Blowing the Whistle on Healthcare Fraud

[This article first appeared on The White Coat Investor, written by Joseph Gentile.]

Fraud in the healthcare industry is a fact of life.  In 2016 alone, the federal government estimated that improper payments by Medicare and Medicaid totaled about $95 billion.  And that’s only a single year’s amount for just two of the government’s numerous healthcare programs.  With an aging population, increased healthcare spending, the passage of the CARES Act and the government’s multi-trillion-dollar effort to mitigate the health and economic effects of the Covid-19 pandemic, healthcare-related fraud will only increase.

Unfortunately, some doctors and other healthcare professionals are in the unenviable position of witnessing or even being asked to participate in billing and treatment frauds.  Most will want to do the right thing and report it.  But becoming a physician whistleblower is difficult, not least of which because of the uncertain impact on their career and finances.

A Tool to Fight Fraud: The False Claims Act

The False Claims Act (FCA) – one of the most powerful tools devised to fight fraud – helps address the tension inherent in blowing the whistle.  The law was originally passed during the Civil War to address the sale of defective supplies to the Union Army, which not only squandered tax dollars but also endangered soldiers’ lives.  The FCA has since evolved to encompass protecting most government dollars, including healthcare spending programs such as Medicare, Medicaid, Tricare and others.  It provides stiff penalties for violators and substantial financial rewards and retaliation safeguards for whistleblowers.

To help think through if blowing the whistle is the right move, here are some thoughts on the financial downside, upside and backside protection.

The Downsides for Physician Whistleblowers

First, the downside.  FCA cases are filed in court but they are initially filed under seal.  That means that the papers filed in the case, including the existence of the case itself, are not publicly available.  The defendants may not even know that a case has been filed against them.  For a period of time, therefore, the identity of the whistleblower who files a case is not known.  However, this anonymity is not for the benefit or protection of the whistleblower.  Rather, this is done to give the government an opportunity to investigate the allegations without the target knowing that it is under investigation.

Publicly Available Records

With some exceptions, every FCA case will eventually come out from under seal, the papers will become publicly available, and the whistleblower’s identity will be revealed to the public.  That means your colleagues, your employer, and anyone who does a background search on you can find out that you filed a whistleblower case.  This can lead to social shunning and, in some cases, lost professional opportunities.  It’s a real risk to physicians, and the prospective whistleblower has to be willing to accept these potential consequences before deciding to go forward.

Anti-Retaliation Protections

To help ameliorate this risk, the FCA includes anti-retaliation protections.  These provisions prohibit an employer from retaliating against an employee “because of lawful acts done by the employee…in furtherance of an action under this section or other efforts to stop 1 or more violations” 31 U.S.C. §3730(h).

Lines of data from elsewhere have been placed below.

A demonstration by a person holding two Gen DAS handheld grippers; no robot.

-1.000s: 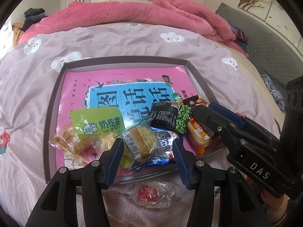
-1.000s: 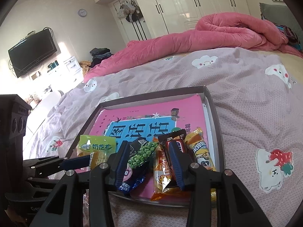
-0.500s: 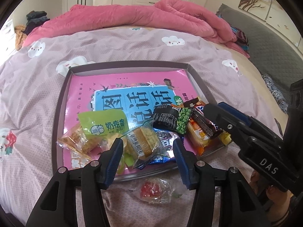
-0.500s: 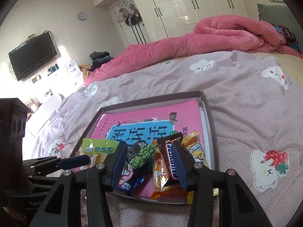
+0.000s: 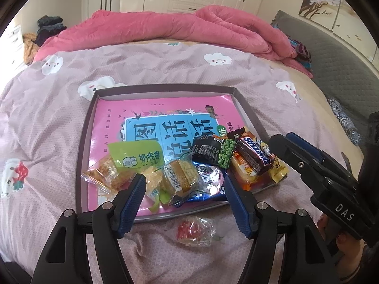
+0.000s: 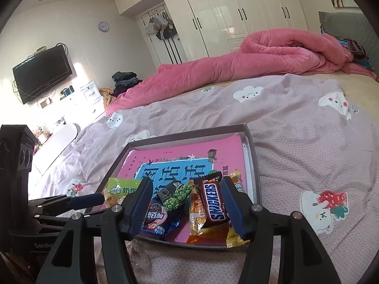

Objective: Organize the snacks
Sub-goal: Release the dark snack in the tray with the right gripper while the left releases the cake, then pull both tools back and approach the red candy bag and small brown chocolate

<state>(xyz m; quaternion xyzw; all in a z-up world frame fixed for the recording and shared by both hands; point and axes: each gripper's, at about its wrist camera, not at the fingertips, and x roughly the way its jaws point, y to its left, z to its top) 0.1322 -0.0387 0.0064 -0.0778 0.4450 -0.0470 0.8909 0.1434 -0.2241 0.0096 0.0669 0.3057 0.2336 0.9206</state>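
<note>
A shallow grey tray (image 5: 165,87) on the bed holds a pink book (image 5: 165,108) and several snack packets along its near edge. My left gripper (image 5: 183,179) hovers over that edge, its jaws opening. A clear-wrapped cake (image 5: 180,177) lies loose in the tray between them, untouched. A red candy in clear wrap (image 5: 193,230) lies on the bedspread outside the tray. My right gripper (image 6: 186,182) is also opening. It straddles a green pea packet (image 6: 176,194) and a Snickers bar (image 6: 214,201), which lie in the tray with no pad pressing on them.
A rumpled pink quilt (image 5: 189,28) lies across the far side of the bed. A grey headboard (image 5: 331,54) stands at the right. White wardrobes (image 6: 236,11) and a wall television (image 6: 42,73) are beyond. A person's hand (image 5: 331,236) holds the right gripper.
Both grippers' jaws have spread wider. Both have drawn back and up a little from the tray. The snacks lie still in the tray.
</note>
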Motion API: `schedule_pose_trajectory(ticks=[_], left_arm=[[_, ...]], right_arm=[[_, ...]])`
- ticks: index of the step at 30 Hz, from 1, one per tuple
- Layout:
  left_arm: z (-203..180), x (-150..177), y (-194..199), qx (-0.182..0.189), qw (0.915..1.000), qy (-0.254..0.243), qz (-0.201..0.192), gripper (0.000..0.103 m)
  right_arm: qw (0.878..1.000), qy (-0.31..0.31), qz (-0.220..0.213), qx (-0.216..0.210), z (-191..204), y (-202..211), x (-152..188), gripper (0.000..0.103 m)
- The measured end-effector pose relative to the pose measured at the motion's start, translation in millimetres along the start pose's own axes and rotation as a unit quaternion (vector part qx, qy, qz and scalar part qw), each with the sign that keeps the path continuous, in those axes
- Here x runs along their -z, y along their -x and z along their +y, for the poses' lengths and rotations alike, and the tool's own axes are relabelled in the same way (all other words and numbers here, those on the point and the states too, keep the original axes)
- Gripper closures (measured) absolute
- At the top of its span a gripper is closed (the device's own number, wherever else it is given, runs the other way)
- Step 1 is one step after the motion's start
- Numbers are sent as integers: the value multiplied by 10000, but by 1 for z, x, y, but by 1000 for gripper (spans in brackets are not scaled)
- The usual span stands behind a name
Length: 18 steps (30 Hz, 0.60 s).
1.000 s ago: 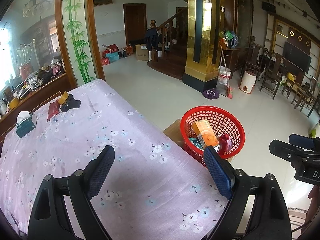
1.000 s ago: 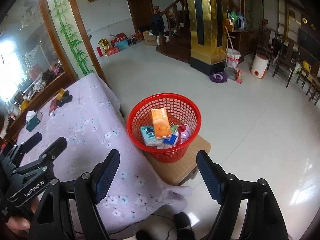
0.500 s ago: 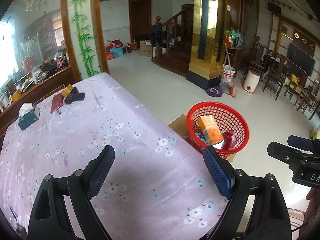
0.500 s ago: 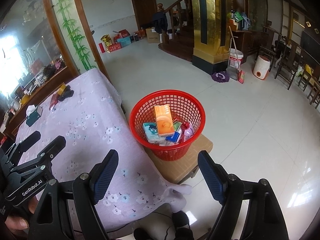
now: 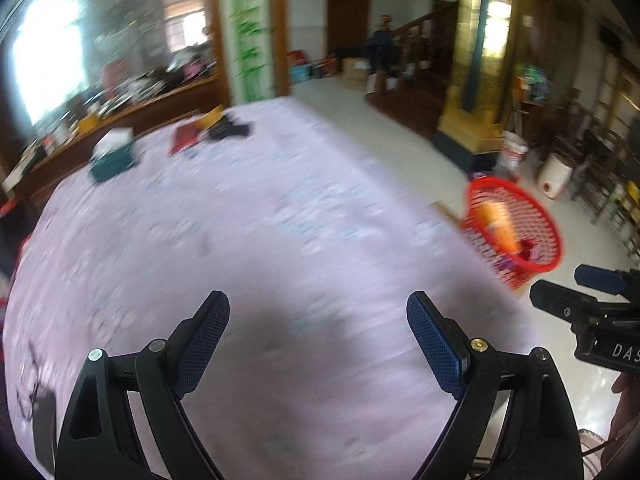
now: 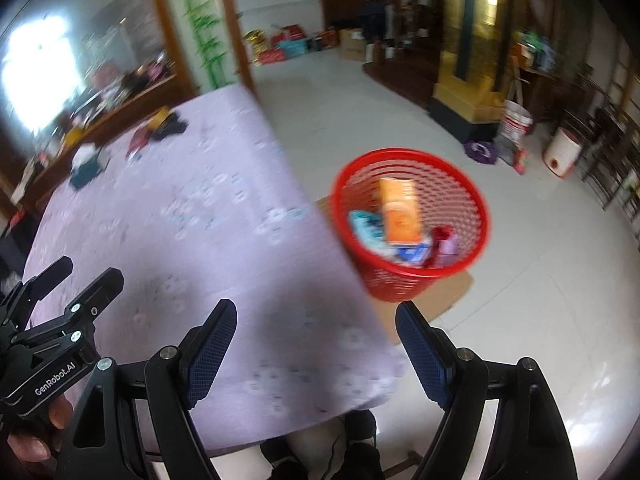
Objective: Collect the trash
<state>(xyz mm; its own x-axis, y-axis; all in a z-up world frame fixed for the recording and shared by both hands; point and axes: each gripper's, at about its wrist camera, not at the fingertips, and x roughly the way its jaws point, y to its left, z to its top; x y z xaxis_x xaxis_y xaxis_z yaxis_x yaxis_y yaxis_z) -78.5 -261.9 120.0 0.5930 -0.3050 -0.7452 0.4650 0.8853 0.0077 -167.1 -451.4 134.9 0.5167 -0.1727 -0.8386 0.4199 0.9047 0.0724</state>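
Both views are blurred by motion. A red mesh basket (image 6: 412, 224) stands on a cardboard box (image 6: 448, 292) beside the table and holds an orange carton (image 6: 400, 210) and other wrappers; the left wrist view shows the basket (image 5: 516, 228) at the right. My left gripper (image 5: 318, 316) is open over the lilac flowered tablecloth (image 5: 248, 240), nothing between its fingers. My right gripper (image 6: 316, 324) is open above the table's near corner, empty. At the far end of the table lie a red packet (image 5: 182, 138), a black item (image 5: 232, 130) with a yellow piece and a teal tissue box (image 5: 112, 156).
The table (image 6: 180, 216) ends just left of the basket. A wooden sideboard (image 5: 120, 100) with clutter lines the far left. Pale tiled floor (image 6: 540, 280) lies to the right, with a gold pillar (image 5: 476, 80), stairs and chairs beyond. A person's hand (image 6: 36, 432) grips the left tool.
Both grippers swung left and down towards the table, so the basket slid right in both views and the far-end items came nearer the centre. Both stayed open and empty.
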Motion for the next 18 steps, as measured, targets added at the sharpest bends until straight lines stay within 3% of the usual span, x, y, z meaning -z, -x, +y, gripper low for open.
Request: schedule_pose_trajectory(ticks=[5, 12, 18], left_arm=[[77, 35, -6, -660, 9951, 653, 324, 14], [186, 88, -17, -1777, 9725, 1347, 676, 14], [242, 107, -34, -1791, 9660, 1689, 789, 14]], right_arm=[[9974, 604, 215, -321, 66, -36, 2, 18], [9849, 1461, 462, -812, 176, -90, 12, 18], [9828, 1570, 440, -862, 242, -134, 16, 17]])
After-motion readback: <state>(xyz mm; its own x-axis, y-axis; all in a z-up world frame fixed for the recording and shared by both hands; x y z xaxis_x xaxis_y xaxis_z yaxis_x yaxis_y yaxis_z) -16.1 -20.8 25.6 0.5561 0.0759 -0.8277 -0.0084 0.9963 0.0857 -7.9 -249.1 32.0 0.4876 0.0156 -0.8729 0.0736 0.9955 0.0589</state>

Prohibited retaliation includes: termination, suspension, demotion, harassment, or any other discrimination in the terms and conditions of employment.  In order to prevail on a retaliation claim, an employee must prove:

  1. That the employee acted in furtherance of an FCA action;
  2. That the employer knew about these acts; and
  3. That the employer discriminated against the employee because of these acts.

These protections are not bulletproof, but they will deter many bad actors from behaving in a spiteful manner and give whistleblowers a way to sue those that do.

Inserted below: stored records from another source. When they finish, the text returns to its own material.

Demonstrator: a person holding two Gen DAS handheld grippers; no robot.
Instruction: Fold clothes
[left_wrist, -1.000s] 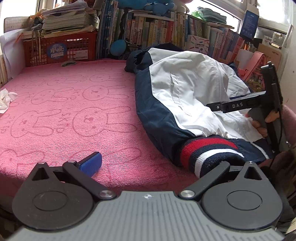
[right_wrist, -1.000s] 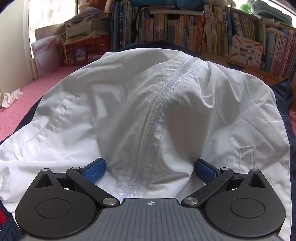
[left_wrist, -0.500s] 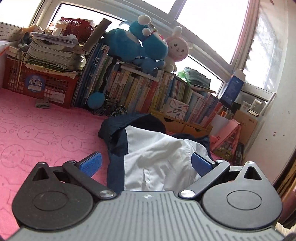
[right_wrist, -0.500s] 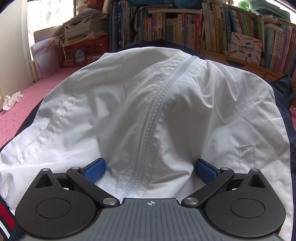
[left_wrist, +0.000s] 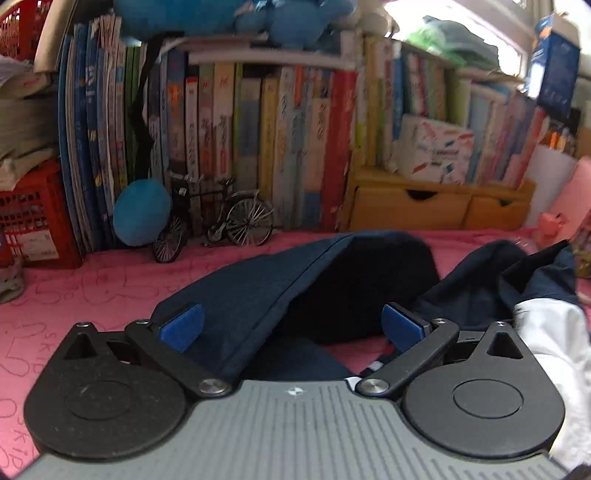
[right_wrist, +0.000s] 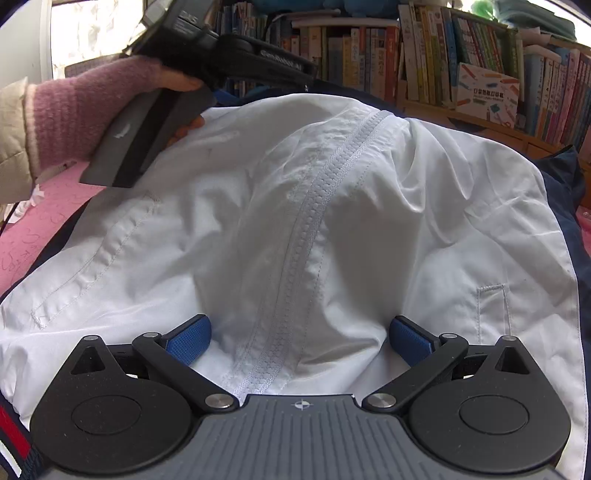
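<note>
A navy and white jacket lies on the pink blanket (left_wrist: 92, 288). Its navy hood end (left_wrist: 258, 295) fills the middle of the left wrist view, with a white panel (left_wrist: 546, 332) at the right. My left gripper (left_wrist: 291, 326) is open, and the navy cloth lies between its blue pads. In the right wrist view the jacket's white front (right_wrist: 369, 221) bulges up, its zipper (right_wrist: 314, 229) running down the middle. My right gripper (right_wrist: 299, 339) is open around that bulge. A hand in a pink sleeve (right_wrist: 74, 110) holds the other tool's grey handle (right_wrist: 147, 125) over the jacket's far left.
Books fill the shelf (left_wrist: 295, 129) along the back. In front of it stand a model bicycle (left_wrist: 221, 218), a blue ball (left_wrist: 142, 212) and a red crate (left_wrist: 26, 218). Wooden drawers (left_wrist: 424, 206) sit at the back right. Bare pink blanket lies to the left.
My left gripper has swung from the near edge of the blanket up and forward to the jacket's navy far end. It now shows in the right wrist view. The right gripper has barely moved.
</note>
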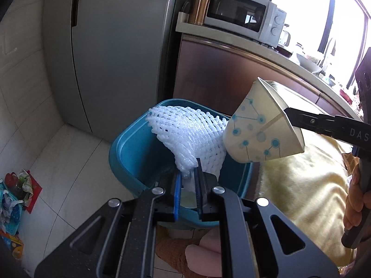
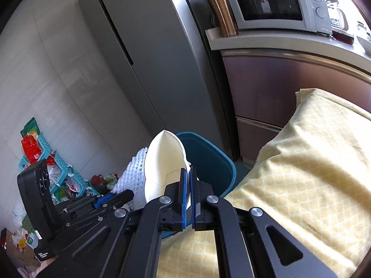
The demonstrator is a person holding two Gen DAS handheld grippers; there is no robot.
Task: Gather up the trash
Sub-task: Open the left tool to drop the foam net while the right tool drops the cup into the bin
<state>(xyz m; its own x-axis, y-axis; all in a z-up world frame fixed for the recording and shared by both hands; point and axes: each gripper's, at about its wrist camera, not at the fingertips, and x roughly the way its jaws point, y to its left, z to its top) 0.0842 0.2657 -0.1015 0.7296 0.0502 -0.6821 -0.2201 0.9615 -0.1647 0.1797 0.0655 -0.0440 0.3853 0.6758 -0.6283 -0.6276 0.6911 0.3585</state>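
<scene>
My left gripper (image 1: 188, 173) is shut on a white foam fruit net (image 1: 187, 132) and holds it over the open blue trash bin (image 1: 123, 153). My right gripper (image 2: 188, 173) is shut on the rim of a squashed paper cup (image 2: 162, 164) with blue dots. In the left wrist view the cup (image 1: 262, 125) hangs at the bin's right side, above its rim, held by the right gripper (image 1: 287, 113). The net (image 2: 132, 173) and the bin (image 2: 208, 159) also show in the right wrist view, with the left gripper (image 2: 113, 200) beside the net.
A grey fridge (image 1: 111, 46) stands behind the bin. A counter (image 1: 266, 53) holds a microwave (image 1: 241, 14) and a copper tumbler (image 1: 200, 3). A yellow cloth (image 2: 301, 162) covers a surface at the right. Baskets and clutter (image 2: 44, 162) lie on the tiled floor at the left.
</scene>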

However, the FCA is not all downside.  There is considerable upside as well.

Financial Upsides of Blowing the Whistle

Under the FCA, the government will (with some exceptions) pay the whistleblower a reward of 15% to 30% of the total money recovered from the defendants.  Because healthcare FCA cases frequently involve many millions of dollars, the rewards in these cases can be life-changing.

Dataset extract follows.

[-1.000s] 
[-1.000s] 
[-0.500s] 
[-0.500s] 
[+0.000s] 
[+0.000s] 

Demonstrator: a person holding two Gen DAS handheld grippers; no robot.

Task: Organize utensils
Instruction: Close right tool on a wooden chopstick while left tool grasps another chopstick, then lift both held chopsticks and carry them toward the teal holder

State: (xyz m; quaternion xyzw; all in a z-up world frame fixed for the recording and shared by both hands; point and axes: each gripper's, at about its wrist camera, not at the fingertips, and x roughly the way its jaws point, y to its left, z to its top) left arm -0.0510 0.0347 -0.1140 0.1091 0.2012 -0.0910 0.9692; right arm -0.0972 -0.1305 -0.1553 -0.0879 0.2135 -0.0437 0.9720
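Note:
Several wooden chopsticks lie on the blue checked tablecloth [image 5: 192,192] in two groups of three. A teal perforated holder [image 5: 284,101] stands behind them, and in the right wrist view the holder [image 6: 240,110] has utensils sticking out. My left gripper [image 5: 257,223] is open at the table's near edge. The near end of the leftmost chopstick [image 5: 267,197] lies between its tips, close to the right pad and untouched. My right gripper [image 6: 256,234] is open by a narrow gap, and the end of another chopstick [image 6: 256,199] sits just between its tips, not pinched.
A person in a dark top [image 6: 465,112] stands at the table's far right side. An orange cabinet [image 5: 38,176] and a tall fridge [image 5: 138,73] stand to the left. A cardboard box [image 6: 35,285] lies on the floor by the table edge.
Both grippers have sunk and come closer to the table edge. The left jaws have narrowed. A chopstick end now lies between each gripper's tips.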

For example, we recently represented one of the whistleblowers in the government’s historic $1.4 billion recovery from Reckitt Benckiser Group involving the marketing of Reckitt’s opioid addiction treatment drug Suboxone.  For their efforts, the whistleblowers were awarded over $100 million dollars.  [You can read about the case here].  While this result is not typical, seven-figure whistleblower awards are common.

In addition to the financial risks and rewards of blowing the whistle, another economic aspect of these cases is the cost of hiring an attorney.  Litigating complex factual and legal matters for several years against high-powered corporate defense lawyers takes a tremendous amount of skill and attorney time.  Fortunately, many lawyers who regularly handle these types of cases (including our firm) do so on a contingent basis, meaning no fee is charged unless the client prevails.  Also, the attorneys usually front all of the case expenses and they only recoup those expenses if there is a recovery.  The attorney’s fees vary and are typically a percentage of the whistleblower’s award.  They can range from one third to 45% depending on a number of factors including whether the government joins the case and assists in its prosecution.

The Cost of Hiring an Attorney

Most physicians who decide to become whistleblowers don’t do it solely for money.  They are typically motivated by a strong sense of justice and fair play.  However, given the risk and time commitment involved in blowing the whistle, the financial implications of doing so are worth consideration.